* **WORK INSTRUCTION**: The word to find is "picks". State how many lines below contain it, giving only the number.

* **RECORDS FOR PROCESSING**:

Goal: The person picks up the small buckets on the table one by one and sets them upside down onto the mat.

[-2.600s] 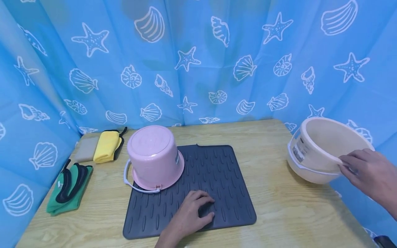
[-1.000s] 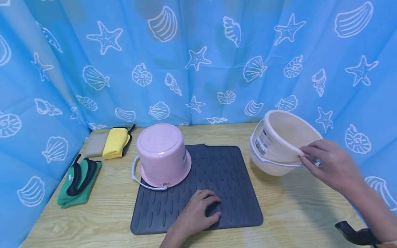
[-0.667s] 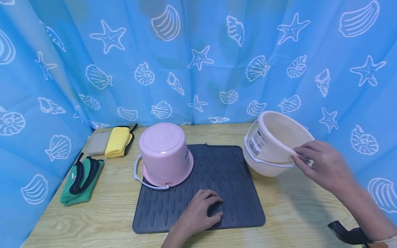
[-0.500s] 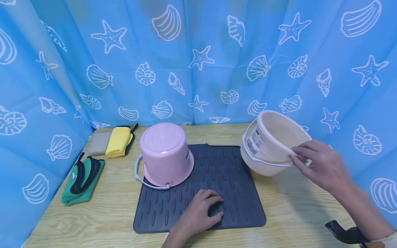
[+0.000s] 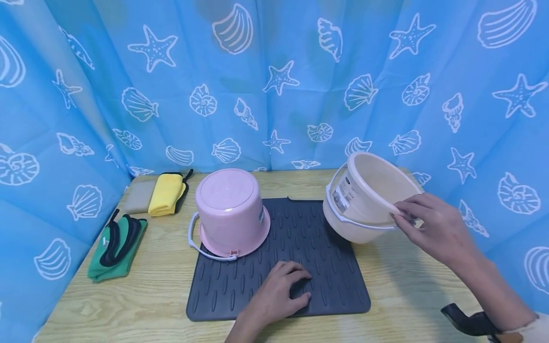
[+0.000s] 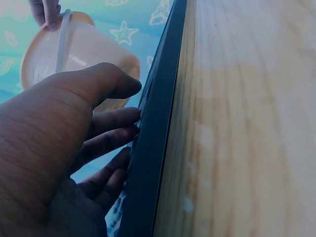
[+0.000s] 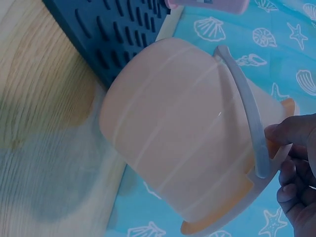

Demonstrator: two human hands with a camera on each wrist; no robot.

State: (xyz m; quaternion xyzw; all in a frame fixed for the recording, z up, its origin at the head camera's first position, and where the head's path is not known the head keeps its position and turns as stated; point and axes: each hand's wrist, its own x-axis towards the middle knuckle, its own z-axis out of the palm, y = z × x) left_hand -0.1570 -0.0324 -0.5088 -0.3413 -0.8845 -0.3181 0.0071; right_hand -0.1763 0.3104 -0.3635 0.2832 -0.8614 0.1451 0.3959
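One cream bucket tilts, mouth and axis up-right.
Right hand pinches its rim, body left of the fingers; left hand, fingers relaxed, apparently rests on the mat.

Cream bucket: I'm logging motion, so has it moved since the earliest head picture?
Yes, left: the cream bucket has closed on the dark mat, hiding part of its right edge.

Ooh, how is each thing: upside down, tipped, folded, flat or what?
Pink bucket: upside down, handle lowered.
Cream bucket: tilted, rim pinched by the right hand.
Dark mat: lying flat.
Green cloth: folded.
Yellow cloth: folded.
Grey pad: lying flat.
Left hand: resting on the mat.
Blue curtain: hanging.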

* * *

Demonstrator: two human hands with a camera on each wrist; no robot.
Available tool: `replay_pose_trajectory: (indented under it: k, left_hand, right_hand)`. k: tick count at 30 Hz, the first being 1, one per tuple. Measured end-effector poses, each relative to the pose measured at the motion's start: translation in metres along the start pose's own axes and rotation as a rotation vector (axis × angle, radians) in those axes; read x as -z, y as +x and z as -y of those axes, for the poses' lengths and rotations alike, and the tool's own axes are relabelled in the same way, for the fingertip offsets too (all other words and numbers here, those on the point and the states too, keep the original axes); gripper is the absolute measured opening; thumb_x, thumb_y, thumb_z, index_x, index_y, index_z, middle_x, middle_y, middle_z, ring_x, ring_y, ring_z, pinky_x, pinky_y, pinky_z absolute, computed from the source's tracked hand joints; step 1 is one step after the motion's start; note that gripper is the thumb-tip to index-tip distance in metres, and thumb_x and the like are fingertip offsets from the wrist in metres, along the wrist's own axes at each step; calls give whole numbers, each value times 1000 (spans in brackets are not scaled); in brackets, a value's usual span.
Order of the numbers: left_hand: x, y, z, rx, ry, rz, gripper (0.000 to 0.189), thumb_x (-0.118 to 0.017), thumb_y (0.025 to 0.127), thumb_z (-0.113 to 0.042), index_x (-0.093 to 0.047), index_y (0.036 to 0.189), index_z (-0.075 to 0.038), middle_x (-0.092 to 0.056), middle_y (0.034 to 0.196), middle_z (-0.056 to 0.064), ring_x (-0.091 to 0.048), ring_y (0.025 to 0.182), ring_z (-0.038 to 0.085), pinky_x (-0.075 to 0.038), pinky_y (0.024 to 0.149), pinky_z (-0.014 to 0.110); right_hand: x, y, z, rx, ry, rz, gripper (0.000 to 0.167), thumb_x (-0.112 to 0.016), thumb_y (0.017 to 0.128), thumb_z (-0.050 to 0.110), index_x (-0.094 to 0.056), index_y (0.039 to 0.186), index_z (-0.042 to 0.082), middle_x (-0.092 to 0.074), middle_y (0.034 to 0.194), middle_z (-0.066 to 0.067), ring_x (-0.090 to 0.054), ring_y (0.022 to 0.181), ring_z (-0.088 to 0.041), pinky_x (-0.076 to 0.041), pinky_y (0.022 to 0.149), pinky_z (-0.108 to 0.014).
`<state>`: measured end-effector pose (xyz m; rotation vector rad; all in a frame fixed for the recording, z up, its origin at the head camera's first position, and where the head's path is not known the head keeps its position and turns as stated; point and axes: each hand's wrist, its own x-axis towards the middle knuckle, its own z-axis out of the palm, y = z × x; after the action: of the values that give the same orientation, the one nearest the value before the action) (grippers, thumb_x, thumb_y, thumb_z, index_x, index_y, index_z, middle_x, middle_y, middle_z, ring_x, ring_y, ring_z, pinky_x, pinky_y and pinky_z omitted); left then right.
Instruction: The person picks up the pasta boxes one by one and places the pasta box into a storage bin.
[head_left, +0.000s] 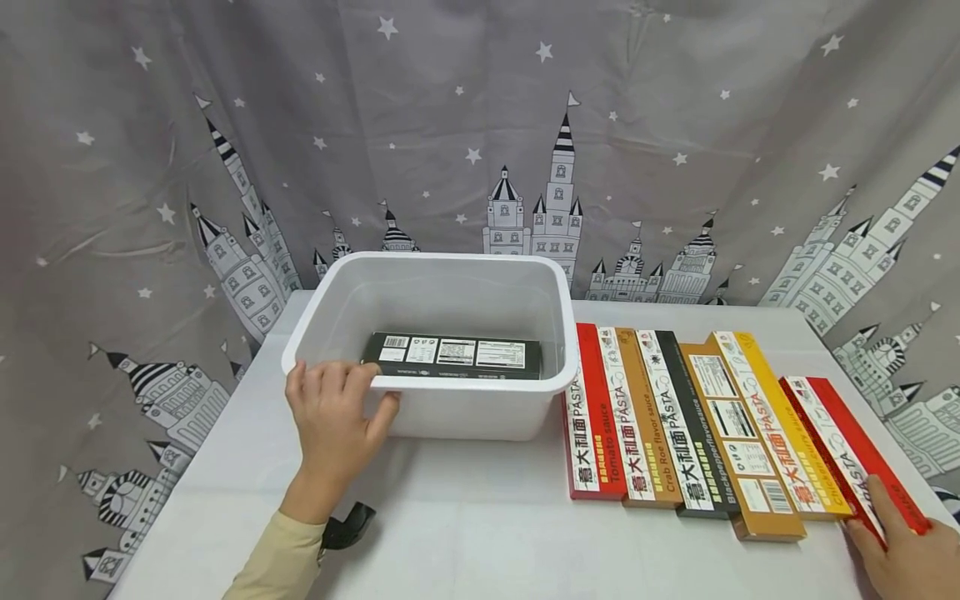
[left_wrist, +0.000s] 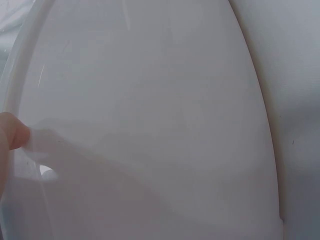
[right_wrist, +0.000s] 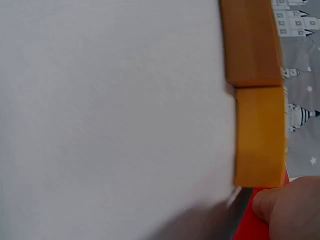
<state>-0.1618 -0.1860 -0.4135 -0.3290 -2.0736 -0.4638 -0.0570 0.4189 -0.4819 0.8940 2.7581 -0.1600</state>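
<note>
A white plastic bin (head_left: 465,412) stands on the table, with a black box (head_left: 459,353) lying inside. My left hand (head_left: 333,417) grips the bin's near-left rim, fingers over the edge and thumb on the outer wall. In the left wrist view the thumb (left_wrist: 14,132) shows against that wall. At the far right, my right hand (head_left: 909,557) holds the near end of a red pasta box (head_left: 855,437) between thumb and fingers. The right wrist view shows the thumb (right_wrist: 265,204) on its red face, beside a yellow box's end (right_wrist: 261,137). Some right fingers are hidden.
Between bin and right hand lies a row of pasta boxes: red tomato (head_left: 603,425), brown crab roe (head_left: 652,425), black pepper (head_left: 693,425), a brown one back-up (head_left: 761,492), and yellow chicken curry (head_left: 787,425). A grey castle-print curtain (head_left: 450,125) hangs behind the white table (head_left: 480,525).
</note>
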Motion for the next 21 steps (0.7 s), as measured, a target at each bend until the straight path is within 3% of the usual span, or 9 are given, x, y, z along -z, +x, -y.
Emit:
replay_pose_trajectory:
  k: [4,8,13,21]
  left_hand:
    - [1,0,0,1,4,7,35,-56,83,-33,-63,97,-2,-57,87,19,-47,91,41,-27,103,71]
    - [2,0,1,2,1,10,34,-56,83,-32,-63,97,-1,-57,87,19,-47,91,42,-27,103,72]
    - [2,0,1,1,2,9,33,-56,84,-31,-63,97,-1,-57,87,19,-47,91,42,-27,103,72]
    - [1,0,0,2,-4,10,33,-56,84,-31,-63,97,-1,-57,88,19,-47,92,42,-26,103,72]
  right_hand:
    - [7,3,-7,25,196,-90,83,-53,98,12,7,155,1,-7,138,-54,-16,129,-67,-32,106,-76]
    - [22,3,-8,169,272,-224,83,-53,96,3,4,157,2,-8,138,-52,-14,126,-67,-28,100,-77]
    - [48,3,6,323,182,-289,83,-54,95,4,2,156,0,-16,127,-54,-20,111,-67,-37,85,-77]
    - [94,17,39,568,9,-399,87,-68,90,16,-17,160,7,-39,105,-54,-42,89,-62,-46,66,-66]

* **EXERCISE RESULT**: 2